◆ **Problem description**: All of the data below must be reproduced word for word, but without its images.

== == ==

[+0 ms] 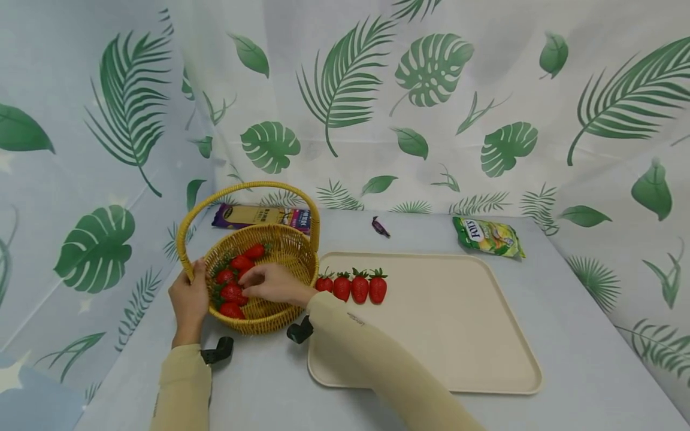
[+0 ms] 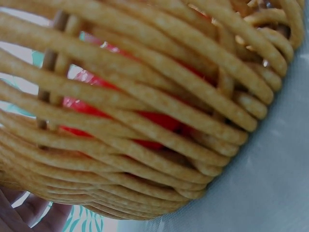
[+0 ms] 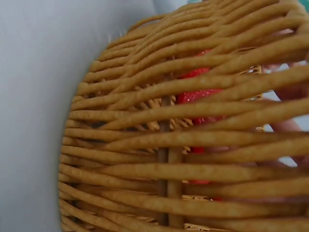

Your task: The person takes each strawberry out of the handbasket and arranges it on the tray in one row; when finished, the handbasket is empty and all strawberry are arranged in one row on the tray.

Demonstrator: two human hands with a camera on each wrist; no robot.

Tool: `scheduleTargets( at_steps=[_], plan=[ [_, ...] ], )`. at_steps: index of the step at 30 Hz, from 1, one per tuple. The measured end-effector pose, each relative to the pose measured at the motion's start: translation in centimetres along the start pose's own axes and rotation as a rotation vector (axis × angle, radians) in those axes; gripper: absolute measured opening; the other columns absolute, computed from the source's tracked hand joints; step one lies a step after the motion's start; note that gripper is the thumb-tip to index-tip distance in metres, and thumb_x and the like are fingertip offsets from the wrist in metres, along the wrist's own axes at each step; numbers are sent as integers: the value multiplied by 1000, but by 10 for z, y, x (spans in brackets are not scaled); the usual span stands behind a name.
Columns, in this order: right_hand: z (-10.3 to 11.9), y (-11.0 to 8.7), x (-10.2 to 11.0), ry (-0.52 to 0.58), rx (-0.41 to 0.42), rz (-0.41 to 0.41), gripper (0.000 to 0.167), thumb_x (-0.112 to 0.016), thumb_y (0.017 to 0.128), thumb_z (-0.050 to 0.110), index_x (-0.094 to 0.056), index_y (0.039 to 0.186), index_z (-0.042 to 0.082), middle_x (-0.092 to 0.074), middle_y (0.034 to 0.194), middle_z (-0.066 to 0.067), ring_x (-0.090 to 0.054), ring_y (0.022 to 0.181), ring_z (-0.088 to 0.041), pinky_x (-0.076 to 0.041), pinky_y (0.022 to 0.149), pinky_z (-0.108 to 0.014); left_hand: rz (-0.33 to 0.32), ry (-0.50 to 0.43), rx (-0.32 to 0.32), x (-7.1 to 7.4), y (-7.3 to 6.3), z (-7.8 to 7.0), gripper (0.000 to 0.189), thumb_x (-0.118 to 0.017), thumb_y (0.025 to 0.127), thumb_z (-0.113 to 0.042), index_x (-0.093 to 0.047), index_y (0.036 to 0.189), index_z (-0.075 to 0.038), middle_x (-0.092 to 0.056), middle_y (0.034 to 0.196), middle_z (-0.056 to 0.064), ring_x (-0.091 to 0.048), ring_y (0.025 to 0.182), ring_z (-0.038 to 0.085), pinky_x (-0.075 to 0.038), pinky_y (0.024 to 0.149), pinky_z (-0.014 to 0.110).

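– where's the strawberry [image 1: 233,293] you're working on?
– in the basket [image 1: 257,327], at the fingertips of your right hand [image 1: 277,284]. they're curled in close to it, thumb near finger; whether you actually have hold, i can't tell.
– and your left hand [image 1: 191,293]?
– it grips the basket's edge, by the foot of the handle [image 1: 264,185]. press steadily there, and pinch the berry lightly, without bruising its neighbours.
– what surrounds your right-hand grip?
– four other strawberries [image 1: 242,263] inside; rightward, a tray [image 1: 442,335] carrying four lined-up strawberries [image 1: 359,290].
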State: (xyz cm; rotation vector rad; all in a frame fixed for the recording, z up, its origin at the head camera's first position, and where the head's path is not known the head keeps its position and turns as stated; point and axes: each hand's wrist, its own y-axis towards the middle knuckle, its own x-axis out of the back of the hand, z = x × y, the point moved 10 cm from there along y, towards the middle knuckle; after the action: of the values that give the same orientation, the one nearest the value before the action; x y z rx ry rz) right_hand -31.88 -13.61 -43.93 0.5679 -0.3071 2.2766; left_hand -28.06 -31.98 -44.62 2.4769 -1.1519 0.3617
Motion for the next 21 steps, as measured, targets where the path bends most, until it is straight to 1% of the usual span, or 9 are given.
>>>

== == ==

◆ **Response**:
[+0 ms] 
[+0 ms] 
[+0 ms] 

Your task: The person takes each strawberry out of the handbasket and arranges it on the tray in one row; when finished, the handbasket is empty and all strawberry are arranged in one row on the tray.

Demonstrator: two human hands with a camera on each wrist; no robot.

Tool: `scheduleTargets( at_steps=[_], plan=[ [_, ...] ], )`. at_steps: index of the step at 30 Hz, from 1, one per tuple. The measured end-effector pose, each relative to the pose measured at the motion's start: translation in centimetres along the start pose's own axes and rotation as a rotation vector (axis × angle, radians) in those axes; gripper: absolute measured opening; the other columns absolute, computed from the source's tracked hand joints; step one lies a step after the motion's start; note that gripper is the thumb-tip to index-tip distance in metres, and thumb_x and the like are fingertip offsets from the wrist in metres, along the wrist's own axes at each step; numbers are sent as integers: the value multiplied by 1000, but by 10 for z, y, x (spans in brackets are not scaled); the usual span stands behind a name.
Columns, in this order: right_hand: z (-10.3 to 11.9), y (-11.0 to 8.7), x (-10.2 to 11.0), ry (-0.52 to 0.58), rx (-0.41 to 0.42), rz (-0.41 to 0.41), gripper (0.000 to 0.167), thumb_x (-0.112 to 0.016), thumb_y (0.017 to 0.128), thumb_z (-0.050 to 0.110), index_x (-0.094 to 0.056), index_y (0.039 to 0.186), index_z (-0.042 to 0.082), middle_x (-0.092 to 0.074), middle_y (0.034 to 0.194), middle_z (-0.066 to 0.067), ring_x (-0.090 to 0.054), ring_y (0.022 to 0.181), ring_z (-0.088 to 0.041), pinky_x (-0.076 to 0.041), pinky_y (0.022 to 0.149), pinky_z (-0.108 to 0.014); left_hand: rz (-0.33 to 0.32), ry (-0.50 to 0.43), rx (-0.32 to 0.32), x (-7.1 to 7.4), y (-7.3 to 6.3), z (-7.8 to 7.0), gripper (0.000 to 0.189), thumb_x (-0.118 to 0.017), thumb_y (0.025 to 0.127), thumb_z (-0.113 to 0.042), index_x (-0.093 to 0.047), index_y (0.036 to 0.189), index_z (-0.075 to 0.038), middle_x (-0.092 to 0.056), middle_y (0.034 to 0.196), middle_z (-0.056 to 0.064), ring_x (-0.091 to 0.048), ring_y (0.025 to 0.182), ring_z (-0.038 to 0.085), pinky_x (-0.075 to 0.038), pinky_y (0.024 to 0.149), pinky_z (-0.014 to 0.110).

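– where's the strawberry [image 1: 233,293] you're working on?
– in the basket [image 1: 257,327], at the fingertips of your right hand [image 1: 277,284]. they're curled in close to it, thumb near finger; whether you actually have hold, i can't tell.
– and your left hand [image 1: 191,293]?
– it grips the basket's edge, by the foot of the handle [image 1: 264,185]. press steadily there, and pinch the berry lightly, without bruising its neighbours.
– what surrounds your right-hand grip?
– four other strawberries [image 1: 242,263] inside; rightward, a tray [image 1: 442,335] carrying four lined-up strawberries [image 1: 359,290].
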State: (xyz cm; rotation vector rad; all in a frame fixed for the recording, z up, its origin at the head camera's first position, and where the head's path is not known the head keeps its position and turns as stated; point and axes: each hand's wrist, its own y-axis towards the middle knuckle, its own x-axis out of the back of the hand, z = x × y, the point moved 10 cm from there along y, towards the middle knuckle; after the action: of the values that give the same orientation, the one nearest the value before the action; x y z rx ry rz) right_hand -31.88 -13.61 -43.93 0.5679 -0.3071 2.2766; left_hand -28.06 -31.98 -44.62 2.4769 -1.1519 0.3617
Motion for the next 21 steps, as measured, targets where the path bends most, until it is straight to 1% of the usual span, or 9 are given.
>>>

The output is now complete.